[Instructions to follow]
The reply should contain every line of the data, repeated exactly, and no pictures.

[Provided material]
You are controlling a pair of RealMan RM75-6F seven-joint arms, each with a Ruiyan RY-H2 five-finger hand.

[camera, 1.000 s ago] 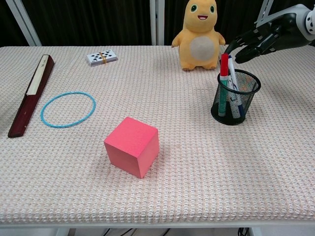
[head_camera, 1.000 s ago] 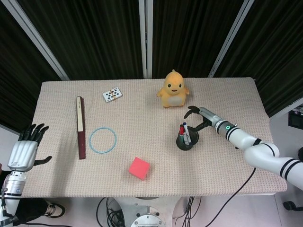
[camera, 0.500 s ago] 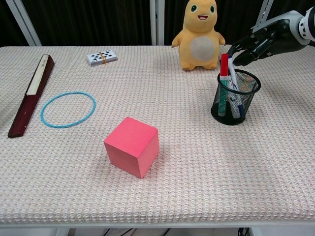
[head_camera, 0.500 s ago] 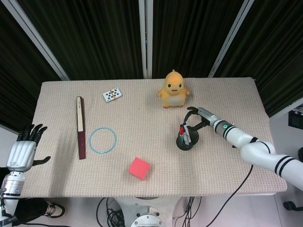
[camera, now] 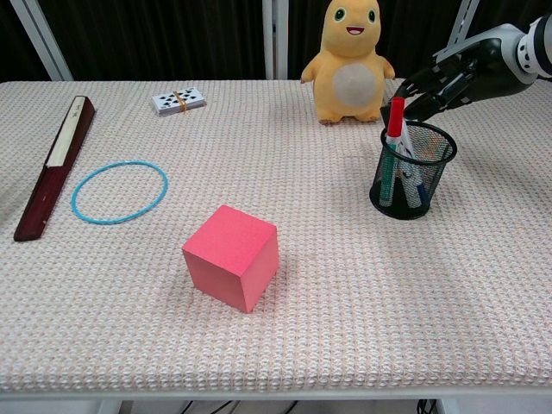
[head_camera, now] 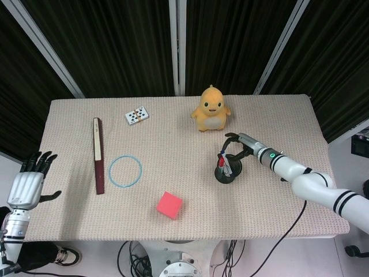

[Result of this task]
You are controlling a pair of RealMan RM75-6F seven-joint arms, each with a Ruiyan RY-H2 five-finger hand.

[camera, 1.000 s ago] 
[head_camera, 1.000 s ago] 
[camera, 0.500 s ago] 
[head_camera, 0.500 s ago] 
[camera, now] 
[head_camera, now] 

No additional answer is expected.